Lula enfrenta cenário eleitoral mais difícil em 2026, diz analista
O presidente Lula não terá o mesmo "charme eleitoral" de 2010 e enfrentará uma eleição polarizada e com alta rejeição em 2026, segundo cientista político.
Pontos principais
- Lula perdeu o "charme eleitoral" de 2010, segundo o cientista político Cristiano Noronha.
- Escândalos de corrupção, desgaste econômico e radicalização política alteraram a relação de Lula com o eleitorado.
- A polarização política limita o crescimento da aprovação de Lula, que enfrenta cerca de 40% de rejeição.
- Lula e o bolsonarismo concentram a maior parte do eleitorado, tornando a eleição de 2026 uma disputa de margem.
- A eleição de 2026 é considerada a mais difícil para Lula e o PT em nível nacional.
O presidente Lula enfrentará um cenário eleitoral significativamente mais desafiador em 2026, sem o "charme eleitoral" que o caracterizou em 2010, de acordo com o cientista político Cristiano Noronha. A combinação de escândalos de corrupção como o mensalão, petrolão e Lava Jato, juntamente com o desgaste econômico e a radicalização política, alterou a percepção do eleitorado em relação ao presidente. Em contraste com 2010, quando encerrou o mandato com quase 80% de aprovação, Lula agora enfrenta uma rejeição consolidada de aproximadamente 40%, correspondente aos eleitores de direita.

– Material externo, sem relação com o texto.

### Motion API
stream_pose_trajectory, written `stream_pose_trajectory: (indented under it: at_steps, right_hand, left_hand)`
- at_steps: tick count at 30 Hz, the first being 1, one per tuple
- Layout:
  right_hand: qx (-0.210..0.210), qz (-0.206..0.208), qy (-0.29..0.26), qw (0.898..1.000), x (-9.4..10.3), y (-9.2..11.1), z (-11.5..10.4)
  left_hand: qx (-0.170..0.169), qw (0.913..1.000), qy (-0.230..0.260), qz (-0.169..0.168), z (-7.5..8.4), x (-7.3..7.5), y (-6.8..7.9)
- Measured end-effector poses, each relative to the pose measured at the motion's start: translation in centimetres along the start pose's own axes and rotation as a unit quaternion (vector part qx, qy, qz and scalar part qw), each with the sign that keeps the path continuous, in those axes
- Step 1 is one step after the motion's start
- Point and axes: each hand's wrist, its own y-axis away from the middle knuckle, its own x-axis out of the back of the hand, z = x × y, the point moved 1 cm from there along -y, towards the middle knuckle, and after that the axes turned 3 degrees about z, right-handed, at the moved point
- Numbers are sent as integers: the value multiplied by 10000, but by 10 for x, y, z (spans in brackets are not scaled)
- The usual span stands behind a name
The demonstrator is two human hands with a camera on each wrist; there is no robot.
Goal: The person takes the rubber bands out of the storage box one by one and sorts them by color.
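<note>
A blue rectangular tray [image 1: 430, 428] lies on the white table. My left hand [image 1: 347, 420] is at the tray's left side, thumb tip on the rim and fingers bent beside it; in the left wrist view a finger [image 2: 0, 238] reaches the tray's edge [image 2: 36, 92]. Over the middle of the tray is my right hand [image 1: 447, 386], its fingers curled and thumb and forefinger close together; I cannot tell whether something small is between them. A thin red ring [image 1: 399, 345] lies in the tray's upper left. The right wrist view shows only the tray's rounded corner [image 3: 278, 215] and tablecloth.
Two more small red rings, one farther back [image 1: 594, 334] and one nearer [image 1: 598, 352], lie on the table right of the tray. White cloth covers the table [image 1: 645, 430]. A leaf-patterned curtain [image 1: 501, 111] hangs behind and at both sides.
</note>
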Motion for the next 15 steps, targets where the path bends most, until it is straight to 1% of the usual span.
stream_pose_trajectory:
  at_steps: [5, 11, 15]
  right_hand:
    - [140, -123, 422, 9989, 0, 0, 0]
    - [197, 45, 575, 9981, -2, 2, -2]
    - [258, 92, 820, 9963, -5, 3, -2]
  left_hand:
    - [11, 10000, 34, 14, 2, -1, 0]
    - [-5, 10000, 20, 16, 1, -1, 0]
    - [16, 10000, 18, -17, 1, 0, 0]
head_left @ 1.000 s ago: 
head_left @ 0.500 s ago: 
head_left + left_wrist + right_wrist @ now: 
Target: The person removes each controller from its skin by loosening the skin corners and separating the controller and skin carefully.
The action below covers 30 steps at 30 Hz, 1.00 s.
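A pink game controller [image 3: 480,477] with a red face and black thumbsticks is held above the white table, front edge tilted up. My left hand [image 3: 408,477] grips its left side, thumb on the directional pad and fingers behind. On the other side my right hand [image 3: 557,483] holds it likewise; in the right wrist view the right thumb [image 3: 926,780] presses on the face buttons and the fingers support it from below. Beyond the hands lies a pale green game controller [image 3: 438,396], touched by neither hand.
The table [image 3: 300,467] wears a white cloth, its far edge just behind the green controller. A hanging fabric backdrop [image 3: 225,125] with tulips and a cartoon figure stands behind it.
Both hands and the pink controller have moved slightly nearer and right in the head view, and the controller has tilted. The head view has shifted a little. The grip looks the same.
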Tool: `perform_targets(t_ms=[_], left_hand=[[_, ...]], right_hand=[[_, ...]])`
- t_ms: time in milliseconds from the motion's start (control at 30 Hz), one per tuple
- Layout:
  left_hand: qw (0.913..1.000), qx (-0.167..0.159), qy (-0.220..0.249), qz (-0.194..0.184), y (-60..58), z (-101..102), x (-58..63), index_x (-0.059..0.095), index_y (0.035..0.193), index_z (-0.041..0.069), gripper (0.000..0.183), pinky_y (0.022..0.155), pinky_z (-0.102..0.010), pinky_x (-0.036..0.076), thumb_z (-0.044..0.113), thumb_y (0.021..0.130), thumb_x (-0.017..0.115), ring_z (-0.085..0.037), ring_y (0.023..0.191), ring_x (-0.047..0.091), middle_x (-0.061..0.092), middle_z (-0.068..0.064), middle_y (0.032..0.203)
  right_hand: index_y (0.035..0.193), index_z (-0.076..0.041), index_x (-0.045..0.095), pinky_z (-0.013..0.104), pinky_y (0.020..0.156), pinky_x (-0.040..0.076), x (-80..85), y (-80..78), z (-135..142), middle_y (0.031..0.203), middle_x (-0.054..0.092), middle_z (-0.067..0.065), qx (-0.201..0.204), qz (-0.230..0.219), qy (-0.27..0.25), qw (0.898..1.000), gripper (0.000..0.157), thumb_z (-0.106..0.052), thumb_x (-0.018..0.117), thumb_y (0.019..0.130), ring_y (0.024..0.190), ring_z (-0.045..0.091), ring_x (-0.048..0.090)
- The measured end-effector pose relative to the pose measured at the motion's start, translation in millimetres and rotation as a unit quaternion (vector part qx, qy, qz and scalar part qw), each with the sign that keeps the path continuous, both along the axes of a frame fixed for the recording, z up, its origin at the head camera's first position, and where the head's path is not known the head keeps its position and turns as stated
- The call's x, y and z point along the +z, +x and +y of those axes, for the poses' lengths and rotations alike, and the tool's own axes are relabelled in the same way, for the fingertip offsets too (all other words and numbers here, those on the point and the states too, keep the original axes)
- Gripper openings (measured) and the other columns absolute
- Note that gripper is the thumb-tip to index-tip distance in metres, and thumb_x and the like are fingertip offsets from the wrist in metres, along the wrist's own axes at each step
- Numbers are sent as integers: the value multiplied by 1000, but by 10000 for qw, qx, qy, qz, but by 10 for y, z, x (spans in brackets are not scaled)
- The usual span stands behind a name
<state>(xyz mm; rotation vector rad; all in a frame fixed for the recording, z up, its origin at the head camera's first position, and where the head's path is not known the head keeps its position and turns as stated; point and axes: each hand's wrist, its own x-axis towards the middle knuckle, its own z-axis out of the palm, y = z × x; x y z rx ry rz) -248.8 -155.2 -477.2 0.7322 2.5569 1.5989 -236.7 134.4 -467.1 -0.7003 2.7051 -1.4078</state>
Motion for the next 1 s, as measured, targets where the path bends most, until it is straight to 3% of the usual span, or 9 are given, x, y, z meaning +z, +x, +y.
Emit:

A polarização política atual limita o potencial de crescimento da aprovação de Lula, com ele e o bolsonarismo concentrando entre 75% e 80% do eleitorado. Isso transforma a eleição de 2026 em uma disputa de margem, onde o governo busca recuperar apoio através de medidas econômicas, embora o impacto para uma virada significativa na popularidade seja avaliado como limitado. Analistas consideram esta a eleição mais difícil para Lula e o PT em nível nacional, apesar de manterem uma base sólida e competitividade.